Benny Sieu-USA TODAY Sports

The Angels have had a rough couple weeks. They had the high of sweeping the Royals at home, but that was book-ended by lackluster showings against the Mariners and a couple brutal slogs against the Rangers and Milwaukee. If you've stuck with every inning, every pitch, every AB in that span, you deserve a medal. I am right there with you, but that's just one more reason why I love Mike Trout: he makes watching these games 1000x more tolerable than they have a right to be, and these last couple weeks in particular prove it

In the last 14 days, while the team has been serving up losses, Trout has been a madman. He has a .400 AVG in that time frame, on top of a .455 OBP. In all of MLB, only Ryan Braun and Xander Bogaerts have a better average and that on base percentage is good for 10th best. It gets better.

In the past 14 days, his .509 is good for the third highest wOBA in MLB (Wellington Castillo and Anthony Rizzo) and he's got a commanding lead in the wRC department at 251(next highest is Logan Forsythe at 235). In fWAR, he's king of the universe with 1.3...in two weeks...(bows down on both knees)...

THE BASEBALL GOD HAS RETURNED TO DOLE OUT PUNISHMENT ON THE MLB!!!!!

It's safe to say that Mike Trout is locked in, and those first couple weeks of April were just him getting his bearings and re-acclimated to the world after being stored in whatever heavily guarded cryogenic chamber they keep baseball terminators such as himself in during the offseason. But even when he's establishing dominance at the plate, he's doing so in interesting ways. MLB writer David Adler was talking earlier today about how many 2 strike counts Mike Trout sees, and he was BY FAR the leader in that split. Two strike counts aren't optimal but the rad thing is Mike Trout somehow gets good results out of it(.256 avg but it's still 50 points higher than the next guy).

Today had a perfect example. In the eighth inning, to kick-start a big Angels rally, Mike Trout went deep to tie up the game, but guess how many strikes he had. Yep, two. Unreal. Oh, AND HE WENT OPPOSITE FIELD WITH IT.

The power has been uncorked and poured all over these poor pitchers; straight up baseball bullying, if you ask me, and i'm loving every second of it. He's hit five dingers in this tubular two week terrorizing, only Khris Davis and Chris Carter have more(6 each). Oh, and of course he's hitting them hard as hell, as he is currently #2 in MLB this year when it comes to highest average exit velocity of homers(108.4 mph...number one is our old friend Mark Trumbo).

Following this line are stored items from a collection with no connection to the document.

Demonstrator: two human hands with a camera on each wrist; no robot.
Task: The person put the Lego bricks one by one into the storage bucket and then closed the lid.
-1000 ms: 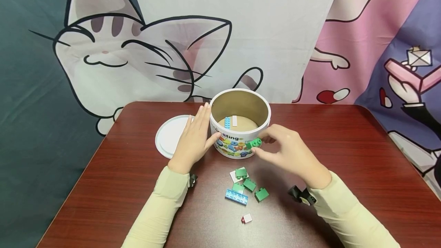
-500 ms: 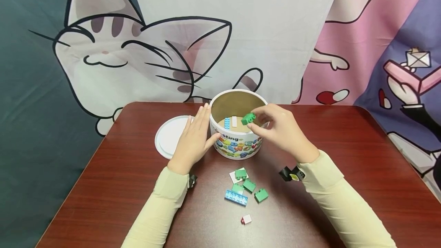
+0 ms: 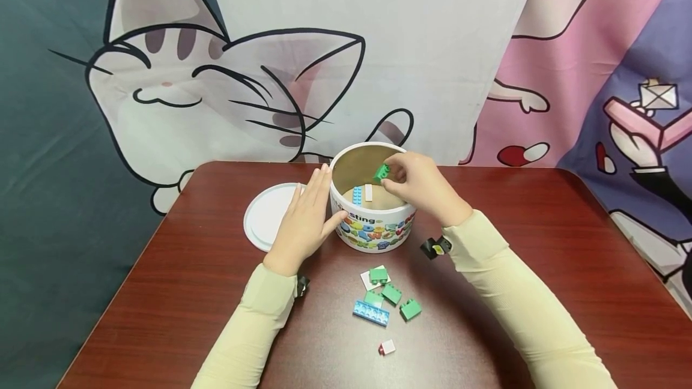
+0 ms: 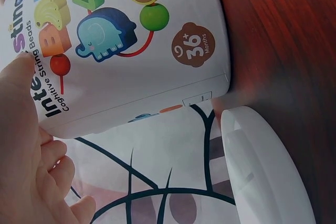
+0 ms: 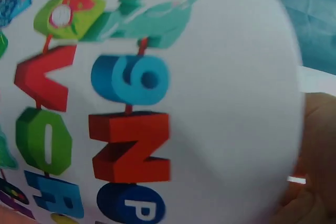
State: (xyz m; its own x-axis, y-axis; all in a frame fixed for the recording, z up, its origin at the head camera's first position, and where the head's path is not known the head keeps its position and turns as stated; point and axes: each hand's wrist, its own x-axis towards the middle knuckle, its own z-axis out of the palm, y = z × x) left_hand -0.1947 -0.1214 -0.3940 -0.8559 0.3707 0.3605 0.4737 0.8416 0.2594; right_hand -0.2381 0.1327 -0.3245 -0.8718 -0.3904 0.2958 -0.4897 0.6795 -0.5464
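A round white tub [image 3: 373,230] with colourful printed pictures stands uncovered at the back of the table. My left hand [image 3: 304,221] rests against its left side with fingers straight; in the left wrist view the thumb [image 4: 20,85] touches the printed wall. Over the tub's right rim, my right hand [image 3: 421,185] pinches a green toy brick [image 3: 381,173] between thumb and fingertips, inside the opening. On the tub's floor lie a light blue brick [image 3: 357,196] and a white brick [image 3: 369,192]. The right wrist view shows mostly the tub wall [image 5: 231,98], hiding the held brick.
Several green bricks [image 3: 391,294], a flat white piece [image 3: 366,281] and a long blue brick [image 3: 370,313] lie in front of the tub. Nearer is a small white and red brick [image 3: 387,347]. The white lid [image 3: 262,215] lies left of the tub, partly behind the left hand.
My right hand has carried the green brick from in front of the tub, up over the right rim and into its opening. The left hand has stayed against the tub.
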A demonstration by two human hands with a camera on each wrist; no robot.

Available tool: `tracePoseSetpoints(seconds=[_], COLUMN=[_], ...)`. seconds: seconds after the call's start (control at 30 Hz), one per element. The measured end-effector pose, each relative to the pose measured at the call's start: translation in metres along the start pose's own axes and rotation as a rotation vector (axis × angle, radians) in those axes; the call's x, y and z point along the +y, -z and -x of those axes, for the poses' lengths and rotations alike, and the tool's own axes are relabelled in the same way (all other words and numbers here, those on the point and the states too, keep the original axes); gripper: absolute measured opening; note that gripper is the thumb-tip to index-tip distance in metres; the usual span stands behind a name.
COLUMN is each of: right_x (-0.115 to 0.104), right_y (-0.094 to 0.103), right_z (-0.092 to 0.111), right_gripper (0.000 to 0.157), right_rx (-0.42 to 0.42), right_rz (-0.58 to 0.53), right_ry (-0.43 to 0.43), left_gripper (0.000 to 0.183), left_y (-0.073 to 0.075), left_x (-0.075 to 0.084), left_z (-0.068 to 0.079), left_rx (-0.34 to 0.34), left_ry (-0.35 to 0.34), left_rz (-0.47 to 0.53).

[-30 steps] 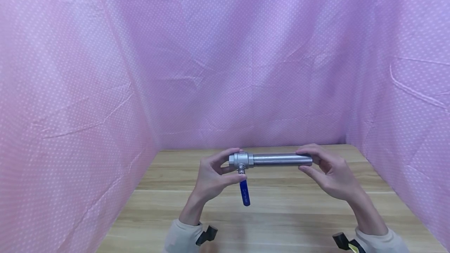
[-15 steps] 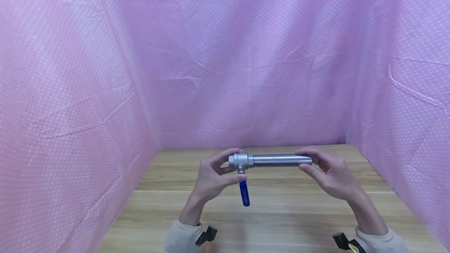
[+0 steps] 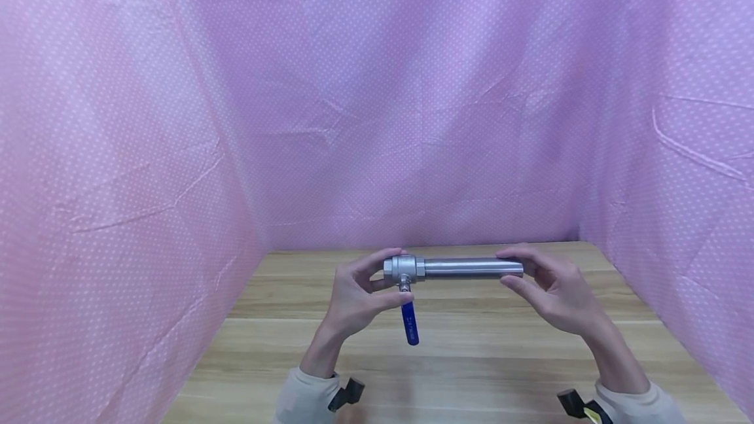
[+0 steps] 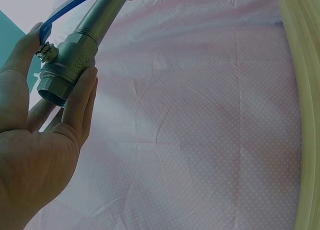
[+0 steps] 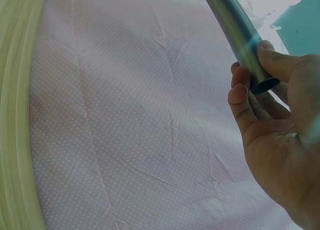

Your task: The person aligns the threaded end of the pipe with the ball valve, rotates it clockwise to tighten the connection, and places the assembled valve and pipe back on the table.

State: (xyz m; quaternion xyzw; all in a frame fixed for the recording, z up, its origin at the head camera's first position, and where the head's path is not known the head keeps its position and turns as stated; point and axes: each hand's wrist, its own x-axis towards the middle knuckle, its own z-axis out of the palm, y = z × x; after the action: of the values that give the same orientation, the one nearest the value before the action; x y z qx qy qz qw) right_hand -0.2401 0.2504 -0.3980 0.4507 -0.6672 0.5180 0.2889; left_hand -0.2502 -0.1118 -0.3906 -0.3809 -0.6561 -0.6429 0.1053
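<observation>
A silver ball valve (image 3: 404, 268) with a blue lever handle (image 3: 410, 324) is joined to a steel pipe (image 3: 465, 268), the two lying level in one line. My left hand (image 3: 356, 296) grips the valve, its thumb against the lever and its fingers behind the body. In the left wrist view the open hex end of the valve (image 4: 65, 70) faces the palm. My right hand (image 3: 556, 290) pinches the pipe's far right end between thumb and fingers. The right wrist view shows that dark open pipe end (image 5: 265, 85) inside the curled fingers.
Below the hands lies a wood-grain table (image 3: 459, 371). Pink dotted cloth (image 3: 412, 116) hangs at the back and along both sides. Black camera mounts (image 3: 347, 394) sit at the cuffs of both light sleeves.
</observation>
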Motion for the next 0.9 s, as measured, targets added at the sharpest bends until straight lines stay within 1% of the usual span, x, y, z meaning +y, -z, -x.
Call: tracePoseSetpoints(seconds=[0.1, 0.2, 0.27, 0.33, 0.4, 0.73, 0.9], right_x=[0.0004, 0.001, 0.0009, 0.0006, 0.0001, 0.0006, 0.0016], right_y=[0.0003, 0.0006, 0.0005, 0.0004, 0.0004, 0.0002, 0.0001], right_z=[-0.0013, -0.0027, -0.0033, -0.0036, -0.0035, -0.0025, -0.0023], right_gripper=[0.06, 0.058, 0.059, 0.06, 0.064, 0.061, 0.059], right_rx=[-0.016, -0.036, -0.043, -0.043, -0.039, -0.033, -0.035], right_rz=[-0.061, -0.112, -0.121, -0.115, -0.099, -0.041, -0.037], right_ry=[0.021, 0.043, 0.048, 0.05, 0.047, 0.032, 0.032], left_gripper=[0.068, 0.068, 0.068, 0.068, 0.068, 0.068, 0.068], left_y=[-0.0007, -0.001, -0.0011, -0.0012, -0.0013, -0.0001, 0.0], left_x=[0.0011, 0.0014, 0.0014, 0.0013, 0.0012, -0.0007, -0.001], left_z=[-0.0001, 0.0002, 0.0004, 0.0006, 0.0006, 0.0004, -0.0002], left_rx=[0.003, 0.006, 0.007, 0.007, 0.008, 0.004, 0.005], left_ry=[0.012, 0.016, 0.016, 0.015, 0.015, 0.012, 0.021], left_rz=[0.0, -0.002, -0.003, -0.004, -0.004, -0.004, 0.001])
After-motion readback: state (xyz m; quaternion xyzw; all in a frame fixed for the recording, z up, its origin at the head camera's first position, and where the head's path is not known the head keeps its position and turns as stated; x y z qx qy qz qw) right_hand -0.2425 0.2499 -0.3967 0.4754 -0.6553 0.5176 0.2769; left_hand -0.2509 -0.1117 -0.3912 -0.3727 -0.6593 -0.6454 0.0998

Another thing that came up was Mike Trout and his first pitch tendencies. Don't let anyone fool you into believing that "never swings at first pitch" meme. At least not in 2016:

So he's actually making the change he had said he would in Spring Training, now if he could only keep that "more base stealing" resolution. We're seeing ultra-prime Trout right now, and yet it feels like he's doing it in a bubble. The hot takes about how Mike Trout had been eclipsed by Bryce Harper as ruler of the MLB youth movement have all but dried up, and why's that? Because Bryce Harper has cooled off drastically; in the past 14 days, he's batting below .200 with an OPS of .727. He's also out there in the world looking like THIS, and while some may argue that it has nothing to do with the game, i'd give them a hearty "yeah, but still" and walk away smugly.

It was just a few weeks ago that we were waiting to see that spark from Trout, the sign of an awakening, a sleeping, elemental force in the form of a kid from New Jersey, who can be life changing to watch once he brings himself out of the sporty haze. I think it's safe to say we're there...again. Trout has brought his average up to .310 and is rocking an OPS up to .941. Were you ever REALLY worried?

Mike Trout has woken up. He's striking fear into pitchers while not only carrying the weight of his team on his back, but also the fans themselves. We're watching for him right now, it seems, and when the rest of the guys make us pump our fists into the air, that's just the gravy.  But when that doesn't happen, and the air reeks of another buttercup on the horizon, just remember that Trout is always there, looming like a distant cloud made out of pure awesome, and literally any moment he could make it rain highlights, walk-offs and life long memories.